- What to work on -
Two lines mark the range in the entries below: the one holding "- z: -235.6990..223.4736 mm" and the one holding "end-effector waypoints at". Set down those two and all lines between them, exactly.

Stored data entries:
=== Section Start ===
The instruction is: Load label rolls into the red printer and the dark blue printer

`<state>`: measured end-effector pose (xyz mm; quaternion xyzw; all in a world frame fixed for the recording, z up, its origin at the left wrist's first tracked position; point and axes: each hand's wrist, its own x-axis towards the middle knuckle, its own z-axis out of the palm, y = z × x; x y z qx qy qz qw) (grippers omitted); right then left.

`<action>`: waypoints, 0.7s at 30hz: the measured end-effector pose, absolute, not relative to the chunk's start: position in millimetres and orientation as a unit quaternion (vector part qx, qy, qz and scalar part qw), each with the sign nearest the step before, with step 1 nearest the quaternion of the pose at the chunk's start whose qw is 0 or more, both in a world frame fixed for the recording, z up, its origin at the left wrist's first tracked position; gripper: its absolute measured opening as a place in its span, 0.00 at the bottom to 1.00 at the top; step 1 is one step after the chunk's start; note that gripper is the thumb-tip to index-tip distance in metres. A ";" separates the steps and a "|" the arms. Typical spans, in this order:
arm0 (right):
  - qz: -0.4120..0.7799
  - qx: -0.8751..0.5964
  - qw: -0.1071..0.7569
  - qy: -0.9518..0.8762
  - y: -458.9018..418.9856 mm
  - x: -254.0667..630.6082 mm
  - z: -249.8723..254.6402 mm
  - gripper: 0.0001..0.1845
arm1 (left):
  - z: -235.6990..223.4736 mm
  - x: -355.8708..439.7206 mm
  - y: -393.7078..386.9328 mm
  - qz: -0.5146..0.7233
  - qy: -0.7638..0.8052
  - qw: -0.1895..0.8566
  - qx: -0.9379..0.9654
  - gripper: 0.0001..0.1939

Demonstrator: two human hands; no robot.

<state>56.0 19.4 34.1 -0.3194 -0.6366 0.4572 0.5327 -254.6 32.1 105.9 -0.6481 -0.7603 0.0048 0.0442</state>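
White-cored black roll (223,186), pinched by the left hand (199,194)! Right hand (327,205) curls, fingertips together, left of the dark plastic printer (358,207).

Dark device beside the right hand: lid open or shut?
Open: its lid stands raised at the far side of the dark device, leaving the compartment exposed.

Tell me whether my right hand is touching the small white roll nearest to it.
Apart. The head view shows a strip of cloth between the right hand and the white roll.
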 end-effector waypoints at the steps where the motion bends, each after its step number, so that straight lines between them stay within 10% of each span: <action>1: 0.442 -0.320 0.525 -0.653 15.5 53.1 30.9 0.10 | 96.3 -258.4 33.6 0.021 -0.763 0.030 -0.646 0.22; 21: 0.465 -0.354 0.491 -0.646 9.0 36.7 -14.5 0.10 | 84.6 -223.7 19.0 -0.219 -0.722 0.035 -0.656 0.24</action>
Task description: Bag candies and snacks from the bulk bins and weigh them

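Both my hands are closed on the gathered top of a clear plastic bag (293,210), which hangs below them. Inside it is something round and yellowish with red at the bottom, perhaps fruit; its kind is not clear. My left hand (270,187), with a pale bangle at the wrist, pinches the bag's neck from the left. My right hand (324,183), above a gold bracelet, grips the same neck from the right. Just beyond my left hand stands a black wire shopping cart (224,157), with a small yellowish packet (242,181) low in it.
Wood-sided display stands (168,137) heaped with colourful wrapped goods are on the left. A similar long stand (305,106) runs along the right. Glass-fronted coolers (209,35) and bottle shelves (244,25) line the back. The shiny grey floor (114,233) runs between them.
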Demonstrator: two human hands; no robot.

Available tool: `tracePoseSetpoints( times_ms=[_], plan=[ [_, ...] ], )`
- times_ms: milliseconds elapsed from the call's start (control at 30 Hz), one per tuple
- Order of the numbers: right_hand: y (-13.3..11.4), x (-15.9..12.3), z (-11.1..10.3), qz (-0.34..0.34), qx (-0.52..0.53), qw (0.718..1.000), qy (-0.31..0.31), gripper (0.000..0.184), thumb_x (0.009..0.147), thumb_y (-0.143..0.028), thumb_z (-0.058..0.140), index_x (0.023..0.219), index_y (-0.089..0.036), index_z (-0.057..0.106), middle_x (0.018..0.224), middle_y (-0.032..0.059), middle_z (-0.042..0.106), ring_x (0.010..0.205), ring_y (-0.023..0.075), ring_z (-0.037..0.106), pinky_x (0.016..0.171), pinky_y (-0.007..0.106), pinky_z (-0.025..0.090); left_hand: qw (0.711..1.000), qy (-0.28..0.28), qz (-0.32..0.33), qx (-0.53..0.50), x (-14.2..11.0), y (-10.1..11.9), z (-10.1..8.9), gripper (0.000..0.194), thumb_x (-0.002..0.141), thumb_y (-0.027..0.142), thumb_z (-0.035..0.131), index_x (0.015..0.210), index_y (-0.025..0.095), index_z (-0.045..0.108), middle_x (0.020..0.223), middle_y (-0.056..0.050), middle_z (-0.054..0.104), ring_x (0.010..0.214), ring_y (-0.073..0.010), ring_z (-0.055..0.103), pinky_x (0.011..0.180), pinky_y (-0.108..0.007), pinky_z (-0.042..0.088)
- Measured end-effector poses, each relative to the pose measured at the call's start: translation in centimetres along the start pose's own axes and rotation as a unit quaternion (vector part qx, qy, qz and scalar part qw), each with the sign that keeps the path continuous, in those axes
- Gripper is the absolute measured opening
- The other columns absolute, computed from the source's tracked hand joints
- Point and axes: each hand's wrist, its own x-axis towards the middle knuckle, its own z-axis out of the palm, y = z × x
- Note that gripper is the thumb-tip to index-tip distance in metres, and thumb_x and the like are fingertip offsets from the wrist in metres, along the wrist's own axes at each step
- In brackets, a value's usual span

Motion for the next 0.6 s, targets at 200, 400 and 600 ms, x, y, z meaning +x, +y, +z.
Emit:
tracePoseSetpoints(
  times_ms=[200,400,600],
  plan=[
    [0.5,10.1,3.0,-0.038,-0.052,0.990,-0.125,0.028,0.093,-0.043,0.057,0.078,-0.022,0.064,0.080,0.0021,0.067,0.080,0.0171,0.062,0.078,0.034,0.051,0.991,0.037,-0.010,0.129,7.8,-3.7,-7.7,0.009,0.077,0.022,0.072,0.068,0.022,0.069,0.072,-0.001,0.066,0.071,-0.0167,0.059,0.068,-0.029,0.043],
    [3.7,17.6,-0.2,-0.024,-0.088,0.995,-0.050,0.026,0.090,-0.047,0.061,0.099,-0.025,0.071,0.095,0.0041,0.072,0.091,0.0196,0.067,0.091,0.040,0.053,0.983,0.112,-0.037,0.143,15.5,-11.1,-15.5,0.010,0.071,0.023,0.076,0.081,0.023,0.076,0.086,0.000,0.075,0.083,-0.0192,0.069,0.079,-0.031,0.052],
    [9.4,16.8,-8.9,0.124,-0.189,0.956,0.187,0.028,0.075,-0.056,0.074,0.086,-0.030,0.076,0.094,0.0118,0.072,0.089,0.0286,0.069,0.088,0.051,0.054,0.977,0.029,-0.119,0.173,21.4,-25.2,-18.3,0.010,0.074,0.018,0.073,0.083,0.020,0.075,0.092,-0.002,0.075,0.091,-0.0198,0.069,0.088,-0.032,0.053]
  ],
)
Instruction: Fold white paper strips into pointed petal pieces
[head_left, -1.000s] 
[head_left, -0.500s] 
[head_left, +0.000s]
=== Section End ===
- Finished exercise -
  - z: -235.6990..223.4736 mm
  - x: -355.8708..439.7206 mm
  - y: -393.7078..386.9328 mm
  - qz: -0.5146..0.7233
  - qy: -0.7638..0.8052
  - qw: -0.1895..0.8566
  - qx: -0.9379..0.9654
  - gripper: 0.0001..0.1939

Demonstrator: two human hands; no robot.

<state>56.0 19.4 34.1 -0.3194 -0.6366 0.4572 0.5327 -254.6 32.1 105.9 -0.6481 -0.7603 0.0048 0.0442</state>
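White-cored black roll (223,186), pinched by the left hand (199,194)! Right hand (327,205) curls, fingertips together, left of the dark plastic printer (358,207).

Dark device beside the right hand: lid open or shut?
Open: its lid stands raised at the far side of the dark device, leaving the compartment exposed.

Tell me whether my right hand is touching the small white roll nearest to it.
Apart. The head view shows a strip of cloth between the right hand and the white roll.
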 end-effector waypoints at the steps where the motion bends, each after its step number, so that straight lines between them stay within 10% of each span: <action>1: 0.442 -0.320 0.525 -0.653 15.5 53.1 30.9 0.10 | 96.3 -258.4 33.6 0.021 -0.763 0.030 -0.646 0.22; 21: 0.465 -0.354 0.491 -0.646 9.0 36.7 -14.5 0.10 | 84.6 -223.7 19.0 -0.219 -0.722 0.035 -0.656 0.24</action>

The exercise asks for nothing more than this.